**WORK INSTRUCTIONS**:
Only lines holding the word "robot" are needed; copy each of them from the material.

**SUPPLIED RECORDS**:
*** Begin section ***

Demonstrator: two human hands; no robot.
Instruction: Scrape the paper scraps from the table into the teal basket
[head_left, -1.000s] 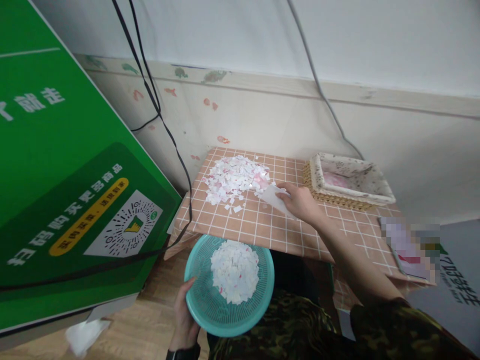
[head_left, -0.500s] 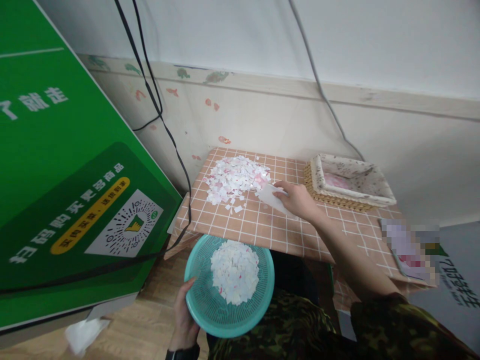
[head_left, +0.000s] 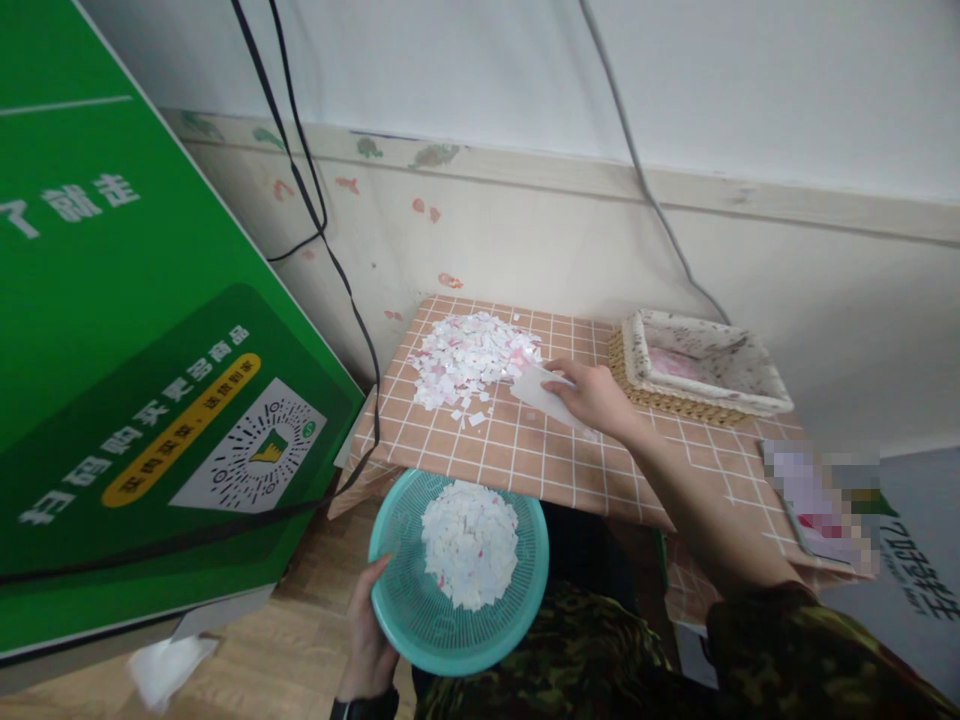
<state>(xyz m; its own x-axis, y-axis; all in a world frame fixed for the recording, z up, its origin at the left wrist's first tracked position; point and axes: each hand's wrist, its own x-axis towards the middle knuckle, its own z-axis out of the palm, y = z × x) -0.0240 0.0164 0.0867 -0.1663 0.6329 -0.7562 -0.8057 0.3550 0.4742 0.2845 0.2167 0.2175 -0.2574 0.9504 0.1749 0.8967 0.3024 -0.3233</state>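
Observation:
A teal plastic colander (head_left: 459,645) is held below the table's front edge by my left hand (head_left: 371,620), thumb over the rim and the other fingers mostly hidden underneath. Inside it lies a heap of small white paper scraps (head_left: 470,545) with a few pink bits. Over the table, my right hand (head_left: 589,393) pinches a flat white card (head_left: 546,392). The card's far edge is at the right side of a wide pile of white and pinkish paper scraps (head_left: 469,355). Several loose scraps lie just in front of that pile.
A brown checked cloth covers the table (head_left: 525,460). A cloth-lined wicker basket (head_left: 697,370) with something pink inside stands at the back right. Black cables (head_left: 356,310) hang in front of a green sign (head_left: 150,300) on the left. A blurred flat item (head_left: 810,505) lies at the right.
The right hand and card have shifted very slightly left along the table. The colander and the scrap pile look unchanged.

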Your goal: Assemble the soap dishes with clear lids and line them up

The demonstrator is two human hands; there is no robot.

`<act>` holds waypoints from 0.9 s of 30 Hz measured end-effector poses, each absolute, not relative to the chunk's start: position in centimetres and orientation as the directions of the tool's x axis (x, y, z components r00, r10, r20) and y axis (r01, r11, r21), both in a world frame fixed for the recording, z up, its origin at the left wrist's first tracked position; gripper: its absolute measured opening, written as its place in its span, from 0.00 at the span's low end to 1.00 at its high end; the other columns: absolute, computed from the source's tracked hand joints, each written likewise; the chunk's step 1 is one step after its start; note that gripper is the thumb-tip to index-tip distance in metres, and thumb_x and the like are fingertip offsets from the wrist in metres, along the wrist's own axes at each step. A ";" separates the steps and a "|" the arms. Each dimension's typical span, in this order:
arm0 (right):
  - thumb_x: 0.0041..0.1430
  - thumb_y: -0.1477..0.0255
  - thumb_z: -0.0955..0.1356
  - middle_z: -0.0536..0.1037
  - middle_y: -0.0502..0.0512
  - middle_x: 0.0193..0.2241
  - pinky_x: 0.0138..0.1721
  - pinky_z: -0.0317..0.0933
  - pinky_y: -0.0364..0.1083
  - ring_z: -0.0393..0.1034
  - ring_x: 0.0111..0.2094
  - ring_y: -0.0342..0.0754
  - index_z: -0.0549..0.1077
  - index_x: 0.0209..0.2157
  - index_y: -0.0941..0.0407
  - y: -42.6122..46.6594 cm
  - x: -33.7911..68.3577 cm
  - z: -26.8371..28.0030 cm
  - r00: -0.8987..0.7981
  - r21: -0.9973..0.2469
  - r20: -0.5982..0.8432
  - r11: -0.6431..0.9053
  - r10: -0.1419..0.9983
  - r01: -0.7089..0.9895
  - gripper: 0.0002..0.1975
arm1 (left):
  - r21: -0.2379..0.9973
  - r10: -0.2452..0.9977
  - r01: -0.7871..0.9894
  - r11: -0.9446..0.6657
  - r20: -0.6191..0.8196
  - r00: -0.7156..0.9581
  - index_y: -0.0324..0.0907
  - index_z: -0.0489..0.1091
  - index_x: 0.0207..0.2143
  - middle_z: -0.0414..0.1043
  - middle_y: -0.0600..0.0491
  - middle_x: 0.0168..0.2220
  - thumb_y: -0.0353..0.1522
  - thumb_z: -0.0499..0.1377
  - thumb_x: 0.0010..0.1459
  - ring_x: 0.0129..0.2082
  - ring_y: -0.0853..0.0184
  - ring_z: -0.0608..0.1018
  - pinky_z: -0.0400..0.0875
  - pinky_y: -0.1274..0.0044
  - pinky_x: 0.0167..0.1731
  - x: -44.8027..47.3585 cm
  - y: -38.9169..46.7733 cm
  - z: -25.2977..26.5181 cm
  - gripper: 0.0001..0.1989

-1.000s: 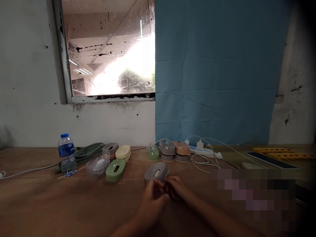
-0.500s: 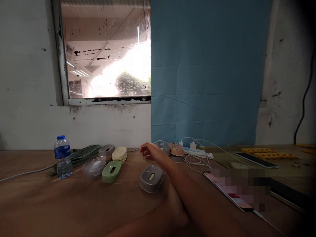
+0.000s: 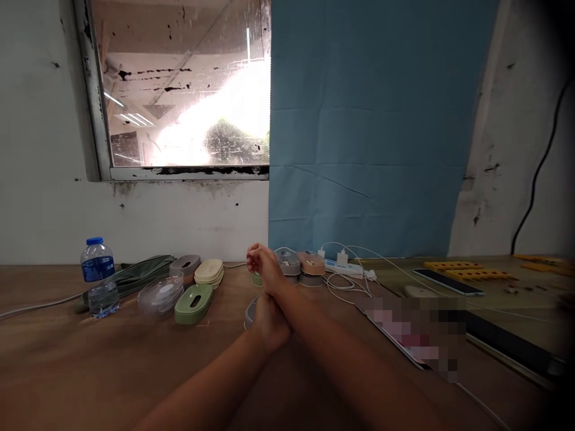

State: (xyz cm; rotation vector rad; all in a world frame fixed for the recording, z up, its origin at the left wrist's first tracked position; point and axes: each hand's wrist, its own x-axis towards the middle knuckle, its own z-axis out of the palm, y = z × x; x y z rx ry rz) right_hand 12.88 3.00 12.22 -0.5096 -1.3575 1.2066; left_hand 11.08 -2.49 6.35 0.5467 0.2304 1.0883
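My right hand (image 3: 264, 266) is raised over the middle of the table, its fingers curled in and no object showing between them. Below it, my left hand (image 3: 272, 323) lies against or just under my right wrist; its fingers are hidden. A grey oval box (image 3: 250, 312) peeks out behind my left hand, mostly covered, and I cannot tell whether the hand touches it. Behind my right hand stand a grey oval box (image 3: 287, 262) and a peach-topped box (image 3: 311, 263). Part of a green piece (image 3: 256, 279) shows beside the wrist.
Leftward are a green slotted lid (image 3: 194, 304), stacked cream lids (image 3: 209, 272), clear plastic covers (image 3: 159, 296), a mauve lid (image 3: 185, 263) and a water bottle (image 3: 99, 278). To the right, a power strip (image 3: 348, 269), cables, a phone (image 3: 449, 282) and yellow strips (image 3: 476, 272).
My left hand has come up and forward to my right wrist, now covering most of the near grey box. My right hand stays curled. The view has shifted slightly.
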 end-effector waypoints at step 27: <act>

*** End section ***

**SOLVED EXERCISE**:
Demonstrator: two human hands; no robot.
The demonstrator is two human hands; there is no robot.

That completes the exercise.